* _What the exercise asks_
Please transcribe the data below in full, word for word, without the images.

* _Dataset section_
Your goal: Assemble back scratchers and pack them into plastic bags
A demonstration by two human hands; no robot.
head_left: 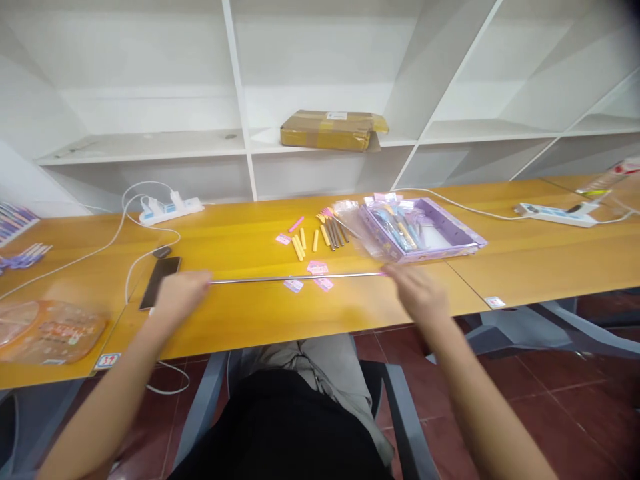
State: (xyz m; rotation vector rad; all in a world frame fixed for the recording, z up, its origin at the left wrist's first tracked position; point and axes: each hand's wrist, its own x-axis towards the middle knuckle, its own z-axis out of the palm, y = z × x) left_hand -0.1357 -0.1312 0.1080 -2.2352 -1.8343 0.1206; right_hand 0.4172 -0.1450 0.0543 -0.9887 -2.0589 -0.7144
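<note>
A long thin metal rod [260, 279] stretches level above the table between both hands. My left hand [184, 293] is closed round its left end, and my right hand [417, 293] grips the other end, where a bit of pink shows. Beneath and behind the rod lie small pink cards [317, 267]. Farther back are several yellow sticks [299, 248], a pink stick [296, 224] and several dark-handled pieces [337, 233] with coloured tops. A purple tray [455, 227] holding wrapped items stands right of them, with clear plastic bags at its left side.
A phone [163, 280] lies near my left hand, with white cables and a power strip [173, 211] behind it. An orange plastic bag [65, 330] is at far left. A second power strip [555, 215] is at right. A cardboard box [327, 131] sits on the shelf.
</note>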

* _Answer space_
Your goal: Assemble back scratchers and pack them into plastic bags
A demonstration by two human hands; no robot.
head_left: 
State: (xyz m; rotation vector rad; all in a world frame fixed for the recording, z up, its origin at the left wrist's first tracked position; point and axes: each hand's wrist, its own x-axis towards the middle knuckle, its own z-axis out of the palm, y = z × x) left_hand -0.1357 -0.1312 0.1080 -2.2352 -1.8343 0.1206; right_hand 0.4172 -0.1450 0.0543 -0.9887 -2.0589 -0.7144
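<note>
A long thin metal rod [260, 279] stretches level above the table between both hands. My left hand [184, 293] is closed round its left end, and my right hand [417, 293] grips the other end, where a bit of pink shows. Beneath and behind the rod lie small pink cards [317, 267]. Farther back are several yellow sticks [299, 248], a pink stick [296, 224] and several dark-handled pieces [337, 233] with coloured tops. A purple tray [455, 227] holding wrapped items stands right of them, with clear plastic bags at its left side.
A phone [163, 280] lies near my left hand, with white cables and a power strip [173, 211] behind it. An orange plastic bag [65, 330] is at far left. A second power strip [555, 215] is at right. A cardboard box [327, 131] sits on the shelf.
</note>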

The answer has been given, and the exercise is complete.